DESCRIPTION OF THE TASK - Return only the lines from the top of the data down to the one that holds "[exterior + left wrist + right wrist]", both included, without any pictures.

RECORDED DATA -
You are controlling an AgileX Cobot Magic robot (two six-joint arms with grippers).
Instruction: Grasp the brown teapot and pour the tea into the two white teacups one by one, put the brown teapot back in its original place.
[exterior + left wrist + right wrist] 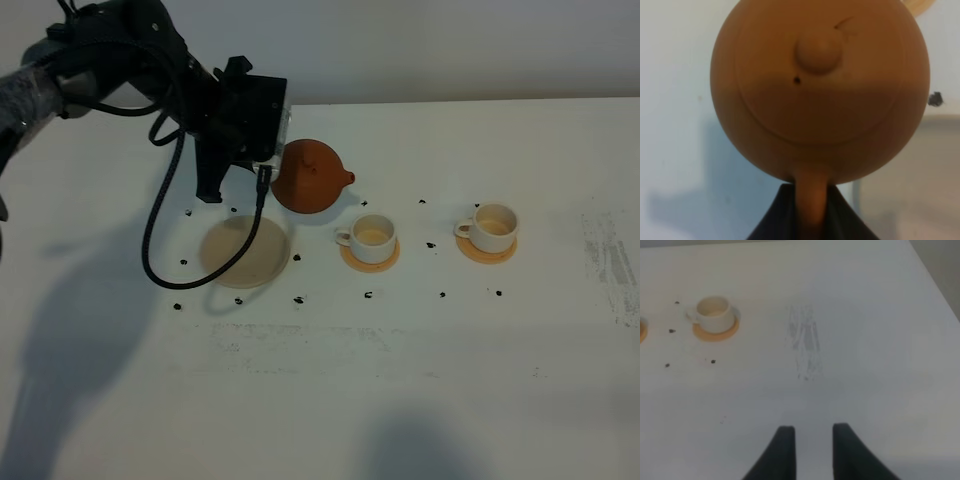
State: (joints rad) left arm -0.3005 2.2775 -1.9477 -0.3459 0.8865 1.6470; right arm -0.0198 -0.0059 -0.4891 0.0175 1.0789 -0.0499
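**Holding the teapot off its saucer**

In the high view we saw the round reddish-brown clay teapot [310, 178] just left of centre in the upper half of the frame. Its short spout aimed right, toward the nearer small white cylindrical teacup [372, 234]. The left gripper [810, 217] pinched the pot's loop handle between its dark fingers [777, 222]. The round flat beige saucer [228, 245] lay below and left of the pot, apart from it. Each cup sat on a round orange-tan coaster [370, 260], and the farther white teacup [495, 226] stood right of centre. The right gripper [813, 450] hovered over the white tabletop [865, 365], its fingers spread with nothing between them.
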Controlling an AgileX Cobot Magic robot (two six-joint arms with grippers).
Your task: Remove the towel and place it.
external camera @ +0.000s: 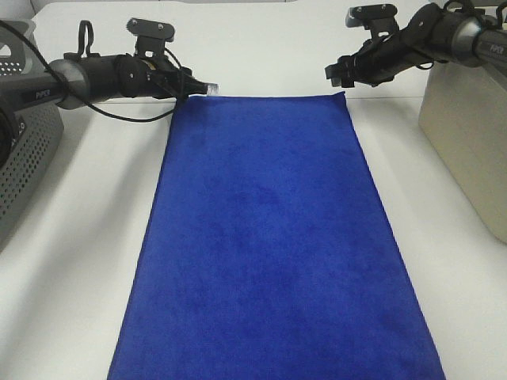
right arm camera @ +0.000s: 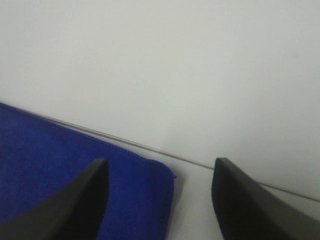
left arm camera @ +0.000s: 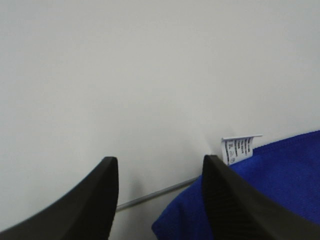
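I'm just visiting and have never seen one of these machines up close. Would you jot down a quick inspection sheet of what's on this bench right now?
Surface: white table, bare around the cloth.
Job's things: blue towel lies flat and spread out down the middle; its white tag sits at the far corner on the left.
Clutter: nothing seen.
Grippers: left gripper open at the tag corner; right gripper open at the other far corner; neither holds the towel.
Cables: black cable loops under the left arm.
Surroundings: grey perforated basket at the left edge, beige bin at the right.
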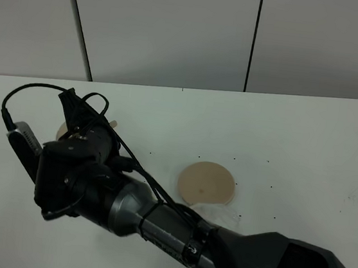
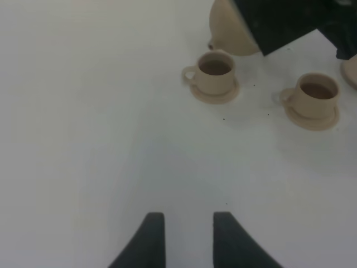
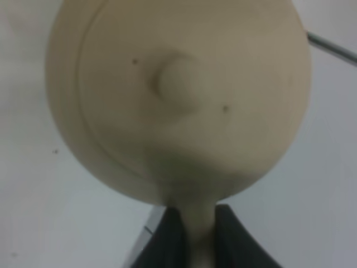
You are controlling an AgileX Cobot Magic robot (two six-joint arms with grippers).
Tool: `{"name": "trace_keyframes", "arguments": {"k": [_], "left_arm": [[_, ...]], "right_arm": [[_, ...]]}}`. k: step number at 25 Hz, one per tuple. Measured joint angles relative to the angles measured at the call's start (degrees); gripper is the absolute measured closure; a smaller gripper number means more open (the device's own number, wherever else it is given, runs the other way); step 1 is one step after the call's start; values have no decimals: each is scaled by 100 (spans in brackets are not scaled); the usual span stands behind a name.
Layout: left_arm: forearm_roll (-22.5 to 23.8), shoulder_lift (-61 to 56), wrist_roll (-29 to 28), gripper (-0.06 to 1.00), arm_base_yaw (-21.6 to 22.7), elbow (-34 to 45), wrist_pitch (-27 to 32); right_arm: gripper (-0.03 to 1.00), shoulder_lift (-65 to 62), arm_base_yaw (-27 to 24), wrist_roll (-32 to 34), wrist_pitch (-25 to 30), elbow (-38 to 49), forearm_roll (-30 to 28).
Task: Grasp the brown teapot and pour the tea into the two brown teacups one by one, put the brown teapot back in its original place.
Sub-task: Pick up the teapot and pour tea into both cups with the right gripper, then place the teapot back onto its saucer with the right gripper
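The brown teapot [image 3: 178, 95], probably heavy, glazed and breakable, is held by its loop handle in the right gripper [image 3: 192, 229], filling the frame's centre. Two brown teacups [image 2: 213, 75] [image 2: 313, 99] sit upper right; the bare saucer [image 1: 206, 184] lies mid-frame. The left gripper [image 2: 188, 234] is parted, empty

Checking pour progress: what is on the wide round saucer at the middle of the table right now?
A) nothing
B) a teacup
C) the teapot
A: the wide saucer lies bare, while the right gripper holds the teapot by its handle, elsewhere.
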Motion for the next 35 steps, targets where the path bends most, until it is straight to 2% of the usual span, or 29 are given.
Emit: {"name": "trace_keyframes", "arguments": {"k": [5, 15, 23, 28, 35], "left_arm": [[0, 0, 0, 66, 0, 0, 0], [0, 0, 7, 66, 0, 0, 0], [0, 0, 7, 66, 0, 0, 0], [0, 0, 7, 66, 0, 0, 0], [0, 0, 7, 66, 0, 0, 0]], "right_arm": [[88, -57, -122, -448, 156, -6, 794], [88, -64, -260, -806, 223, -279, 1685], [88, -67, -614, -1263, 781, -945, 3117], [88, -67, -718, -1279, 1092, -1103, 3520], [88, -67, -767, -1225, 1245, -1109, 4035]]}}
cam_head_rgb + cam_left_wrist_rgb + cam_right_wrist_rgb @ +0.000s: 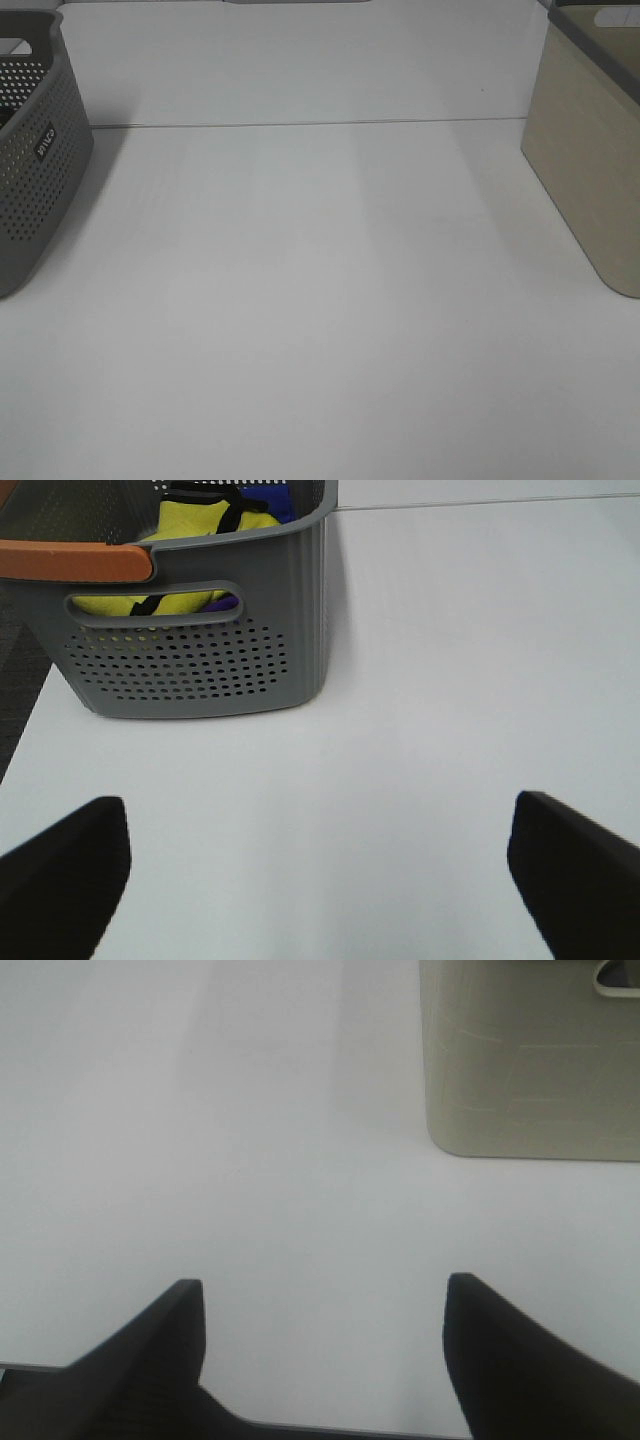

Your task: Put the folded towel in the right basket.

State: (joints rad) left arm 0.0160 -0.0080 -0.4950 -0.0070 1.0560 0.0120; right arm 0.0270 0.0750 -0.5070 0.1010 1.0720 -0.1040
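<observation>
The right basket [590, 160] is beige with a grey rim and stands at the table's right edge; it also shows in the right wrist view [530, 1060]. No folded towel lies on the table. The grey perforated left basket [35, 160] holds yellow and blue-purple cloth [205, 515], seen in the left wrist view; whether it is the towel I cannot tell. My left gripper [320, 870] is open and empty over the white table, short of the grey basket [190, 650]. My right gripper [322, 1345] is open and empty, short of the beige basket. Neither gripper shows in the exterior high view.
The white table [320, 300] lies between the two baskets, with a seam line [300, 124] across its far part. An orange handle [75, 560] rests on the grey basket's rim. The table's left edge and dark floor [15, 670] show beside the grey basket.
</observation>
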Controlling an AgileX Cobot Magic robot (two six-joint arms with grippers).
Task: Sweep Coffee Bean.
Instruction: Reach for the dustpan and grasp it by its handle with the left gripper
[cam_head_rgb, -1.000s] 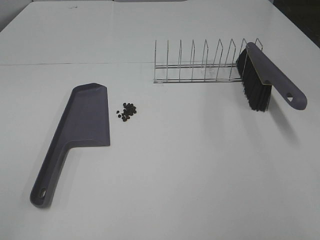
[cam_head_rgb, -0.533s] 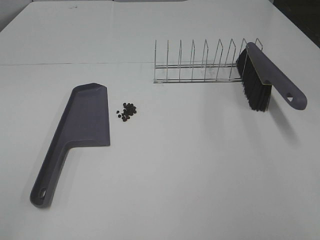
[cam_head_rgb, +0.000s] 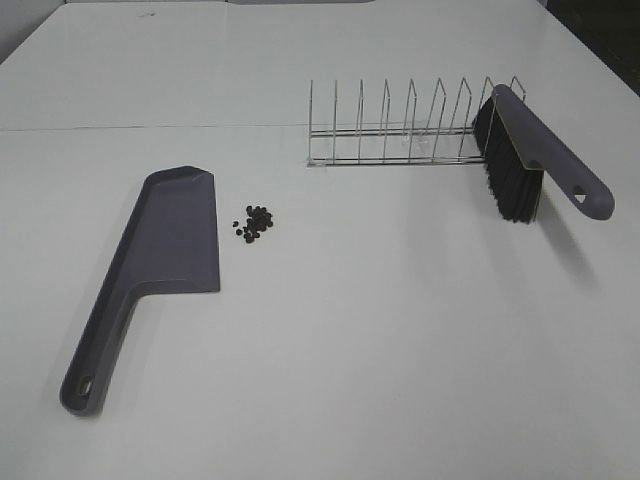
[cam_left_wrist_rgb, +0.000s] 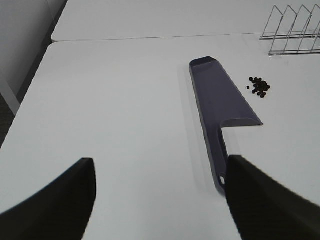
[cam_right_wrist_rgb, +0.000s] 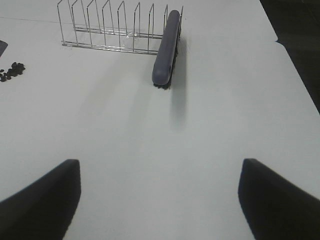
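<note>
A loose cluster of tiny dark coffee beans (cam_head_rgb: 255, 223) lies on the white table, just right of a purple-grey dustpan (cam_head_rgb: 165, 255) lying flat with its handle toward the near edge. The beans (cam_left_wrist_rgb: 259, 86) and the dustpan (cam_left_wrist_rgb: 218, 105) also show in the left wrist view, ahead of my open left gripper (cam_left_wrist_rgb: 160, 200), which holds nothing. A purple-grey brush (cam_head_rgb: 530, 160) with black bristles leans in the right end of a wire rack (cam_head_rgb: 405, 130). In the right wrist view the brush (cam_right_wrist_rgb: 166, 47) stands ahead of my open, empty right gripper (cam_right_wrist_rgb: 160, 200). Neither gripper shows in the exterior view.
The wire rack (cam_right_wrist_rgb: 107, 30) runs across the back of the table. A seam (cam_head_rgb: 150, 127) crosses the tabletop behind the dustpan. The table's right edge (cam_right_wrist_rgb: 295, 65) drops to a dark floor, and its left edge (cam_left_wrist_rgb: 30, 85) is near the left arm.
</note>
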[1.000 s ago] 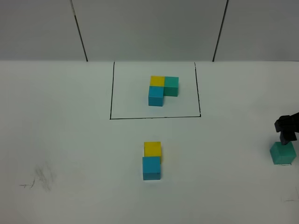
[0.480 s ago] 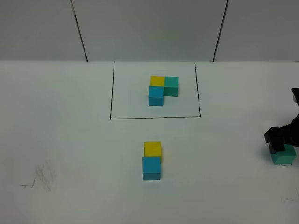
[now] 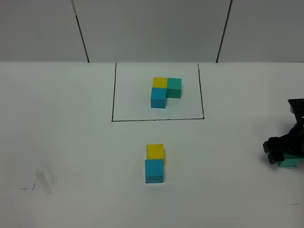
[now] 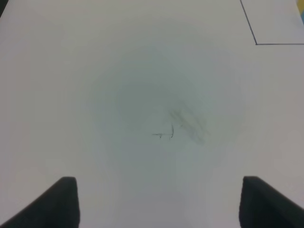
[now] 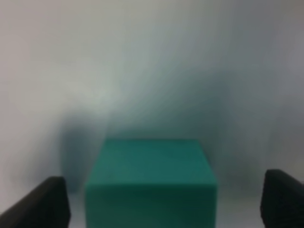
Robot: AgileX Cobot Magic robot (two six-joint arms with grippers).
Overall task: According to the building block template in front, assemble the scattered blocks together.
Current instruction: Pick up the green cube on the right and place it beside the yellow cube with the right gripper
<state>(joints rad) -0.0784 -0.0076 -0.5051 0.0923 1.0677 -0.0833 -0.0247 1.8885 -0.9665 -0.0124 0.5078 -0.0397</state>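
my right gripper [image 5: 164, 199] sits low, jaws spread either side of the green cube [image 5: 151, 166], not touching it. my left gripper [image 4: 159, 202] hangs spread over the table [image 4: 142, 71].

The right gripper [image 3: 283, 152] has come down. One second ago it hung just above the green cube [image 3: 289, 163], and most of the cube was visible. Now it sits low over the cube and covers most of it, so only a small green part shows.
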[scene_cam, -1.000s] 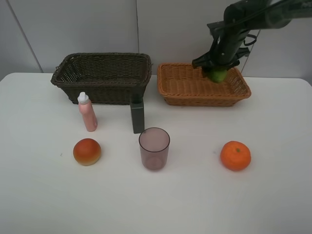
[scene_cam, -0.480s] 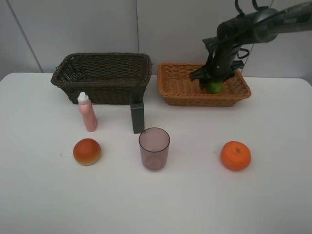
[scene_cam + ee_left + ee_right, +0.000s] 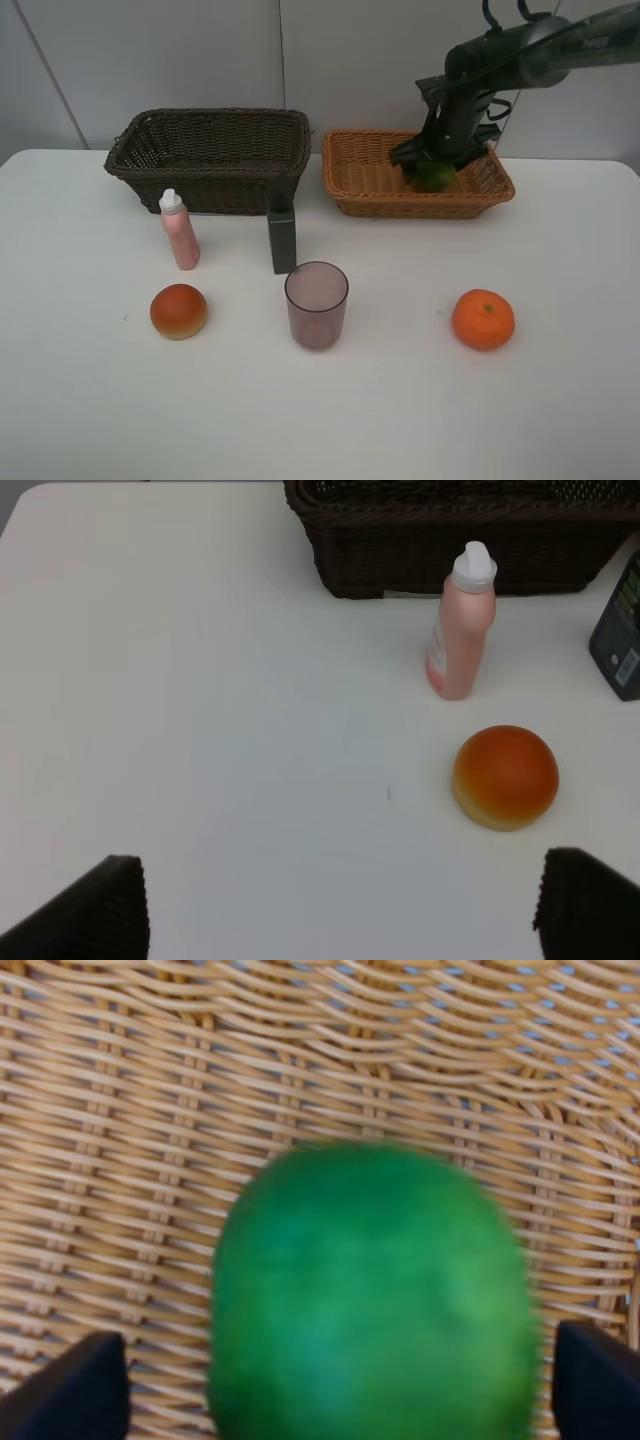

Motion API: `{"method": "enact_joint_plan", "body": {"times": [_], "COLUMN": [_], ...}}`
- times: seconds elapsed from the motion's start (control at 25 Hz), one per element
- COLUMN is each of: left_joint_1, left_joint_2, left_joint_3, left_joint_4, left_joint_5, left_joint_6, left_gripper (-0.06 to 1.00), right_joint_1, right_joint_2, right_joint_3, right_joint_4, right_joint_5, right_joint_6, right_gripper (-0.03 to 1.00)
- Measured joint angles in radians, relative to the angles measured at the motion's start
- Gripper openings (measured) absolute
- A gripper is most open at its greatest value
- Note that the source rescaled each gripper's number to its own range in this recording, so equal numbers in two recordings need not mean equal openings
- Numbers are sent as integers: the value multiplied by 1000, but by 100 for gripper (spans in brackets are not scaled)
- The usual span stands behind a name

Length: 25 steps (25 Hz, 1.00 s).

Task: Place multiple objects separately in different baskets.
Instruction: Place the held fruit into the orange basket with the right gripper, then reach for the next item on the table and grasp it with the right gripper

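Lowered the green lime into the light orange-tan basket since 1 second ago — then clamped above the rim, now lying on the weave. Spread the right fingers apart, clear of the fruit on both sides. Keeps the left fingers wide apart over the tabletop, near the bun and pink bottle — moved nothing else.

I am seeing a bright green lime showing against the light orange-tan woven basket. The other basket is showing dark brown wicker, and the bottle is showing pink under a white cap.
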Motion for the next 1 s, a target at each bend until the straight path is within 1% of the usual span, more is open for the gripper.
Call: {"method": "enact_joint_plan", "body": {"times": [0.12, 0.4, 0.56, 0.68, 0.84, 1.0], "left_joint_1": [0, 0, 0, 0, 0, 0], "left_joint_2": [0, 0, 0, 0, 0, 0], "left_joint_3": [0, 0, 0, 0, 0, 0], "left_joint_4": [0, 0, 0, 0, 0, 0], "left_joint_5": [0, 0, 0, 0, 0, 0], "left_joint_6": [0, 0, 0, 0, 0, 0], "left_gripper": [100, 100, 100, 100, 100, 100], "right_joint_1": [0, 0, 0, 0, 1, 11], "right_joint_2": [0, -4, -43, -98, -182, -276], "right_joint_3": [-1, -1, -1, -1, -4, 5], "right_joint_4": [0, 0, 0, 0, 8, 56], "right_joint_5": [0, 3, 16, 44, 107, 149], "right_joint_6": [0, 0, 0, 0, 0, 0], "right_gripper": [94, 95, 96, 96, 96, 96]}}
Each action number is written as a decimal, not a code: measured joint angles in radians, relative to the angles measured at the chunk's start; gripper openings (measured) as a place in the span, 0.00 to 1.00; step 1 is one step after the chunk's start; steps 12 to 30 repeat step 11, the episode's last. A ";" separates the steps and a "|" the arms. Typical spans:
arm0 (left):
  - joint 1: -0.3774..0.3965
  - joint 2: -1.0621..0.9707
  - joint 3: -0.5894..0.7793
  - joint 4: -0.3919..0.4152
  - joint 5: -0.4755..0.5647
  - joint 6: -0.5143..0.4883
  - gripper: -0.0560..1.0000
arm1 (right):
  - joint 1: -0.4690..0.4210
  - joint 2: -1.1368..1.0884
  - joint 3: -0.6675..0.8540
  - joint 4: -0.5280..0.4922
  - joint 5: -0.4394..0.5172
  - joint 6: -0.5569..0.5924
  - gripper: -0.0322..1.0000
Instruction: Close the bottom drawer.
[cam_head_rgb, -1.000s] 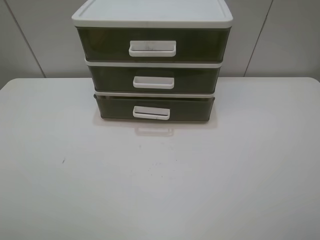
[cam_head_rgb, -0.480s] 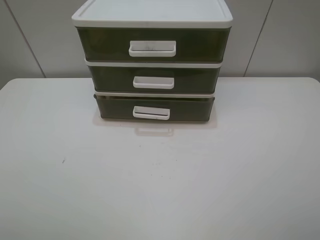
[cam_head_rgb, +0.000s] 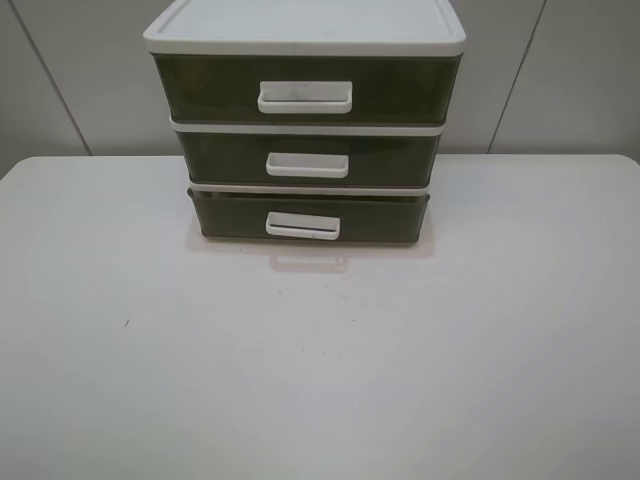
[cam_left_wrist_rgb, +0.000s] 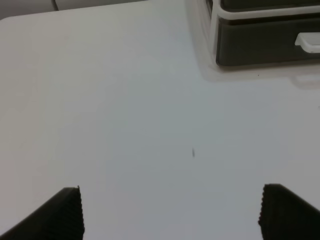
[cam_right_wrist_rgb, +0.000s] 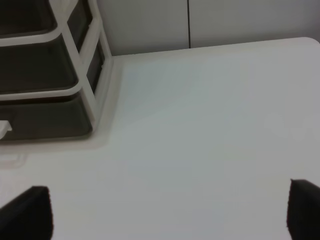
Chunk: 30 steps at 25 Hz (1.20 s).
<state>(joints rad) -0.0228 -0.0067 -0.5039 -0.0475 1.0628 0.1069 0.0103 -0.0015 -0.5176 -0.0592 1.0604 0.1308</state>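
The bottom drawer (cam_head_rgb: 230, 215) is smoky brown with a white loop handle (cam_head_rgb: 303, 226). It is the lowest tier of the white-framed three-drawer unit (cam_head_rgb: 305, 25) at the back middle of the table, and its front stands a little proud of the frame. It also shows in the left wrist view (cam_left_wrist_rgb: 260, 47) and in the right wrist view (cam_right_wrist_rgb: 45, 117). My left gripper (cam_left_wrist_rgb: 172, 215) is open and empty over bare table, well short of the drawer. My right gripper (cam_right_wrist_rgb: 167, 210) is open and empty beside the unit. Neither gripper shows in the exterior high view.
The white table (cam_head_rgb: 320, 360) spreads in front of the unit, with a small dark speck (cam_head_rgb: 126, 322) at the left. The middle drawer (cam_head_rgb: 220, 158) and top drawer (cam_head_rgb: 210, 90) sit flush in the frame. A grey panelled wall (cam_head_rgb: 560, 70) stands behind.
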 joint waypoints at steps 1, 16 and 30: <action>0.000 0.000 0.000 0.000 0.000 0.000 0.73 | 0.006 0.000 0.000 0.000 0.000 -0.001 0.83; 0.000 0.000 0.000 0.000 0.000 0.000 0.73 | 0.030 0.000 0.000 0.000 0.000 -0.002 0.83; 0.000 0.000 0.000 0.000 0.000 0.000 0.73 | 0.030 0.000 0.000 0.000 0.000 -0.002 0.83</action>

TASK OUTPUT -
You are controlling an AgileX Cobot Magic robot (two six-joint arms with grippers).
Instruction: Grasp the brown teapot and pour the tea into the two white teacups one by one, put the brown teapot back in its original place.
[exterior + left wrist + right wrist] 

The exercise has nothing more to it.